Chego à casa Porto e encontro Francisco. O grupo vai chegando e somos só mulheres e o tema de estar no mundo tendo um corpo de mulher grita na relação com os amores, com os pares, com o trabalho, com a cidade, com a vida. Esse é o tema. É o coletivo. Feminino+coletivo+cidade=sonho.
Lídia anuncia que tenho para hoje um convite: ver o espelho d’àgua e tocar a pele d’àgua através de uma experimentação com um prato cheio de água.

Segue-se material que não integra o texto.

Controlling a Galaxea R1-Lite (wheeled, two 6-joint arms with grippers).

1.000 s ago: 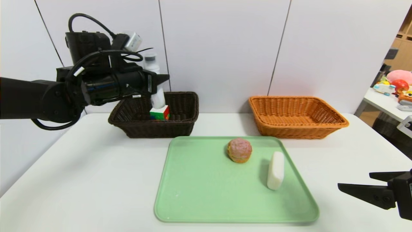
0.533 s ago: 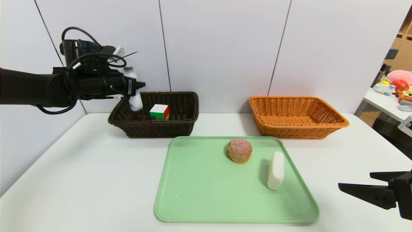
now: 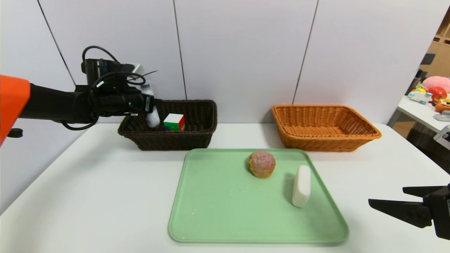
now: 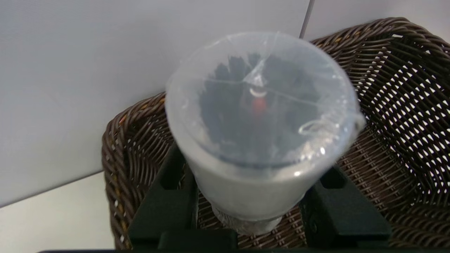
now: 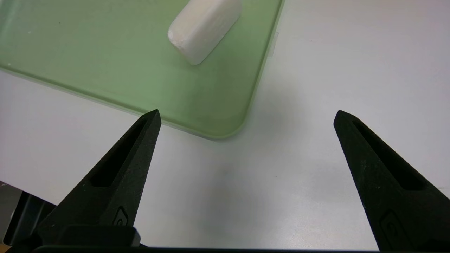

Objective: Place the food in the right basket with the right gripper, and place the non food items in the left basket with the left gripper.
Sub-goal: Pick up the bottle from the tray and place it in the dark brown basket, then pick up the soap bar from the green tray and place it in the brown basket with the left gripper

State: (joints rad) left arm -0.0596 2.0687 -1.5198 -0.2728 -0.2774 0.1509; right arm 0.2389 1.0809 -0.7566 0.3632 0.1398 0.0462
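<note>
— What's the left arm got there?

— A white plastic bottle (image 3: 152, 117), wrapped in clear film. The left gripper (image 3: 150, 105) has its black fingers (image 4: 165, 207) pressed on either side of the bottle, near its lower body. It's held over the near-left corner of the dark brown basket (image 3: 197, 137), with the bottom end dipping inside the rim.

— Anything already in that basket?

— A colour cube (image 3: 174, 122), sitting on the basket floor just beside the bottle. I can't tell if the two touch.

— And the food?

— Both pieces are on the green tray (image 3: 218, 211) in the middle of the white table (image 3: 88, 196). A round bun with a pinkish top (image 3: 261, 163) sits toward the tray's far side, and a white oblong block (image 3: 301, 185) lies near the tray's right edge, a little nearer to us. They're close but apart.

— The orange basket?

— The orange basket (image 3: 365, 135) stands behind the tray's right corner, on the table; the brown one is behind the left corner.

— Right arm?

— The right gripper (image 5: 246, 116) is low over the table off the tray's near-right corner, its two pointed fingers spread wide with nothing between them.
</note>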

Caminhamos pelo morro. Sinto-me farejando o espaço. Hoje me veio uma sensação de atravessar uma película fina e espessa quando, conversando com Bruna, atravessamos a rua da escola, subindo o morro. Hoje os meninos não estavam na esquina. No adro das mulheres da janela o sol ardia e nos damos conta que o sol não chegava lá antes por conta do horário de verão que acabou semana passada. O espaço que o morro nos ofereceria não era esse hoje. Ele não acolhia, não nos recebeu para estar-com e pausar como tantas outras vezes.

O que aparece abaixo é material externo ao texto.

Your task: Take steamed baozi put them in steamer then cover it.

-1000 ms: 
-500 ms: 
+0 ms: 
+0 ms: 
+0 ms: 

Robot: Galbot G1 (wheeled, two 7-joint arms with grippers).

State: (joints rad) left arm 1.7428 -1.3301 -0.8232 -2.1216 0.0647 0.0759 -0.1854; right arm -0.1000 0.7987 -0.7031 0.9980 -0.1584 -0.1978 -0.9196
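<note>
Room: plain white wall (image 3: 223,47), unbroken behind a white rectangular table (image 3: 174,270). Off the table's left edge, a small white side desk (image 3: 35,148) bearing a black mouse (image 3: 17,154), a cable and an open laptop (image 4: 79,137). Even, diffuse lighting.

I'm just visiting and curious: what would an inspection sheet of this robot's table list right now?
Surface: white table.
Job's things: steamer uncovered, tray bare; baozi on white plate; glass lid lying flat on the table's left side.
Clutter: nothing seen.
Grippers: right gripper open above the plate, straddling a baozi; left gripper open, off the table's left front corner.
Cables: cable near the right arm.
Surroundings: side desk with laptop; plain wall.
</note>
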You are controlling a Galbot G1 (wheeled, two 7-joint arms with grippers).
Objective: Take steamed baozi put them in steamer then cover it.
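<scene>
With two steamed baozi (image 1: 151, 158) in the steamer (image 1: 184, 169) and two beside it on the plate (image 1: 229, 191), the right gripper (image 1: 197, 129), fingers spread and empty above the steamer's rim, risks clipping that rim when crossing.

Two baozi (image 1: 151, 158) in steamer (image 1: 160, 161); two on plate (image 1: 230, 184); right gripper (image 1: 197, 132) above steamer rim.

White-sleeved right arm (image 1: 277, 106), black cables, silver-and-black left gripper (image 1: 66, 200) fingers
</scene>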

Andamos, subimos e chegamos na Pedra do Sal. Lá o espaço chamou. Comecei a colocar os pratos no chão da pedra e as outras se juntaram ao meu gesto. Um prato em cada degrau. Enchemos com água. O declínio do chão deixava os pratos estáveis e a água escorria.
 
Dispomos-nos no espaço, cada uma com seu objeto, no seu mergulho para fora do espaço. O prato refletia minha sombra, as cores das casas do morro, o vôo dos pássaros e a dança das nuvens no céu. O cadinho de água no prato virou lago, rio, mar por onde meu corpo viajava. A água lavou toda a pele de mim, me inundou de suavidade. 
 
 Olho para Thaís que está numa sintonia distinta, num outro tipo de vigor. Ela despedaça um pedaço de barro no prato d’àgua e depois risca com o que sobrou do barro a pedra. O risco do barro abria sulcos no chão da pedra como se rasgasse-riscasse a terra, a pedra de sal.
 
 
Meu corpo segue seu traço na pedra e o rastro de água que escorre pedra abaixo. Descemos, escorremos pela pedra de sal, juntas, sugadas, rastejantes, nos misturando a pedra, a água, ao sal, ao barro.  As crianças (só meninos) se contagiam e começam a escorregar na pedra com uma alegria transbordante. Também escorregamos a pedra feito escorrega-brinquedo-de-criança. As mães dizem que precisam ir e os meninos pedem para escorregar uma última vez. Eles nos dão espaço para brincar e depois se juntam no espaço da pedra para escorregar todos juntos uma última vez.
 

 Hoje escorregamos aguadas pelo espaço da pedra do sal. Deixamos nosso rastro-água na pedra que nos devolveu seu corpo de presença cheio de memórias. Quando chego em casa mostro para meu filho as fotos que Lídia fez de hoje e Pedro diz “a Pedra do Sal! Se chama assim porque antigamente o mar chegava até lá e deixava marca de sal na pedra.” Hoje a Pedra do Sal virou lugar para brincar, pausar, escorregar e para alguns corpos de mulheres desaguarem.